Dad was downstairs with the 15 people that were over at this point. I asked him to come up, because I know that me saying that I was okay with it was an answer to prayer in one way or another. And I wanted to tell him exactly what I had told Mom.

And the rest is history. That night, they wrote our LOI and started on all that needs to be done in order to update our homestudy.

Our LOI was sent on May 29 and PA came on June 7 while Mom and I were up at Au*burn for my orientation. And we are completely clueless on timing because of the fact that we are logged in and through review, but we have to update everything. Sometime this year though, Miss Ellie LiMeng will be coming home from Chenzhou CWI. Our first adoption from there, our last adoption from there. We've come full circle and are so excited.

And we're praising God. Because only He could do what He has done.

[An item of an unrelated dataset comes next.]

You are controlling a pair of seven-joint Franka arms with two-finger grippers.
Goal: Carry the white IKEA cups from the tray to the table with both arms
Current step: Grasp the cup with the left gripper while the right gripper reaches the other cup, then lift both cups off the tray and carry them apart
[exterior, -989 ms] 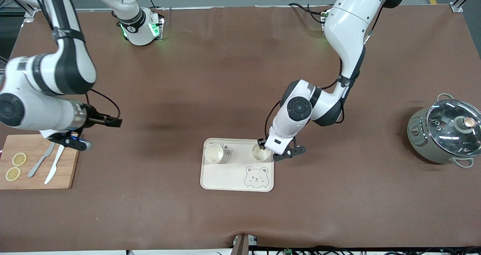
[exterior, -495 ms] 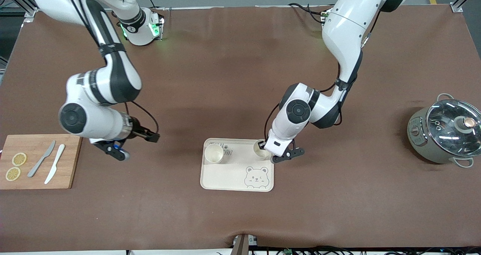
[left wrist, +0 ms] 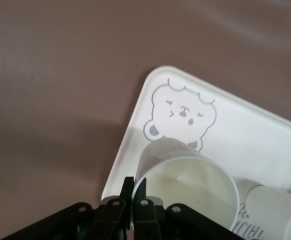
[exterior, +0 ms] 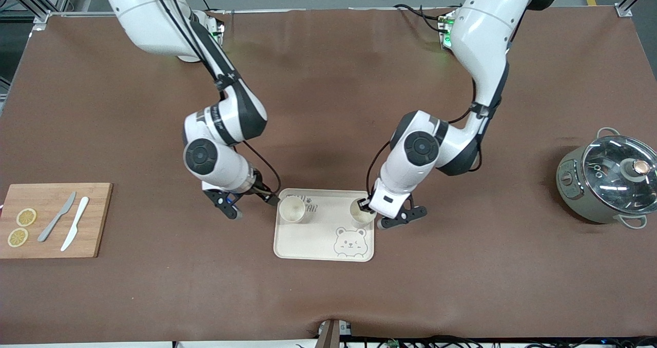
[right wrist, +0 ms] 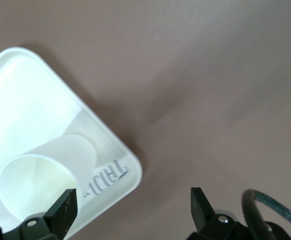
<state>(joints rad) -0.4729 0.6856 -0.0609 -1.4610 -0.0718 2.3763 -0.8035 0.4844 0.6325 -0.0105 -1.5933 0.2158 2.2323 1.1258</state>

"Delight yourself in the LORD and he will give you the desires of your heart."
Psalm 37:4

Tuesday, June 7, 2011

SURPRISE!!!!!!!!!!!!!!!!!


Elisabeth LiMeng "Ellie"

Chen Li Meng

Born on May 4, 2010

Living in Chenzhou CWI in Hunan, China

Saturday, June 4, 2011

Kate's Dance Recital
















On the 21st, Kate had her ballet recital! I was so sad to miss it, but was home the night before for her dress rehearsal and snapped some pictures. She looked absolutely beautiful. Our girl LOVES to dance. Isn't her costume so pretty? She wears it around the house daily. She is definitely our princess :) The pictures at the recital were taken by Dad, who treated her to a bouquet of white roses afterwards! The dance was to "How Great is Our God," which is in Kate's adoption video and she loved that she got to dance to "her song!"